Tebow v. Wiggins Ferry Co., 147 Ill. App. 287 (1909)

March 4, 1909 · Illinois Appellate Court
147 Ill. App. 287

Louis P. Tebow, by his next friend, Appellee, v. Wiggins Ferry Company et al., Appellants.

1. Negligence—liability for concurring. If a defendant is guilty of acts of negligence which of themselves or in connection with an act of negligence of another party cause the injuries complained of, it is liable.

2. Negligence—what modification of instruction proper. Held, that the insertion of the word “sole” before the word “cause” was a proper modification of an instruction upon the subject of liability for negligence.

Action in case for personal injuries. Appeal from the Circuit ' Court of St. Clair county; the Hon. R. D. W. Holder, Judge, presiding.

Heard in this court at the August term, 1908.

Affirmed.

Opinion filed March 4, 1909.

Kramer, Kramer & Campbell, for appellants.

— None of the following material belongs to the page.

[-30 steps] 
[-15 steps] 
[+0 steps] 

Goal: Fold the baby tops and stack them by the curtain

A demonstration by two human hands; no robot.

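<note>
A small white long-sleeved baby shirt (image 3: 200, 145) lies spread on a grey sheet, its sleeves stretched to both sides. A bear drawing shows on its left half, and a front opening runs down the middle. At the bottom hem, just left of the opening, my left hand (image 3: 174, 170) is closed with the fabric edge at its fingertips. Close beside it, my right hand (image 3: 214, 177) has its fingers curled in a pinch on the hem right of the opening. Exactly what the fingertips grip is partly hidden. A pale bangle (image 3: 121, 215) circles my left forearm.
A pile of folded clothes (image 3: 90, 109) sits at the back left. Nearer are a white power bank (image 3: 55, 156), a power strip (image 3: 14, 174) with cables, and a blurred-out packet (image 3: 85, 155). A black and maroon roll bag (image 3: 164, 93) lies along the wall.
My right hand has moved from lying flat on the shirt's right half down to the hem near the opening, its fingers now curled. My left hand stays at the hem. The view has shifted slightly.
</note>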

H. E. Schaumleffel and D. J. Sullivan, for appellee.

Mr. Justice Higbee

delivered the opinion of the court.

This was a suit brought by appellee against appellants to recover damages for personal injuries, received by him under substantially the following state of facts:

On August 28,1905, appellants controlled and jointly *288operated switch yards in East St. Louis, Illinois. A short distance from the switch yards was the plant of the Republic Iron and Steel Company. The railroad tracks in the yards of the latter connected with appellants’ switch yards tracks and there was .an arrangement made whereby appellants were to use their engines and crew to move cars used by the Republic Iron and Steel Company to, from and about the yards at its plant. Appellee was at that time 16 years old and had been working for the Republic Iron and Steel Company for about six weeks, being engaged most of the time in picking up angle irons. On the date above mentioned he and another boy and an old man were engaged under the direction of their boss in shoveling cinders from a car on one of the iron and steel company’s tracks for the purpose of making a cinder platform, and their instructions were to shovel out the half of the car next to the proposed platform first. The track on which this car stood was connected with what is known as the scale track, by a switch about 200 yards long and on this switch there was a sharp curve, where the outside rail of the track was considerably higher than the rail on the inside, and where there was also on the inside a ditch some five or six feet deep. When the cinders in the half of the car next to the proposed platform were about all out, the old man left the car for some purpose, while the two boys remained at work. About the same time appellant’s crew with an engine backed several cars down against the car the boys were on, coupled onto it and then backed up and coupled on to two other cars. The crew then started with the engine and cars attached to it, to the scale track. When the cinder car was at the sharpest part of the curve with its unloaded side towards the inside, the engine which was pulling the cars at the rate of four or five miles an hour, suddenly stopped or slackened speed and the bed of the cinder car turned over on the inside of the curve and down the embankment. Appellee was *289thrown ont, into the ditch, and received injuries to his leg and knee, which required the subsequent removal of the knee cap and caused the leg to become stiff at the knee and bent, so that he is compelled to walk with a crutch.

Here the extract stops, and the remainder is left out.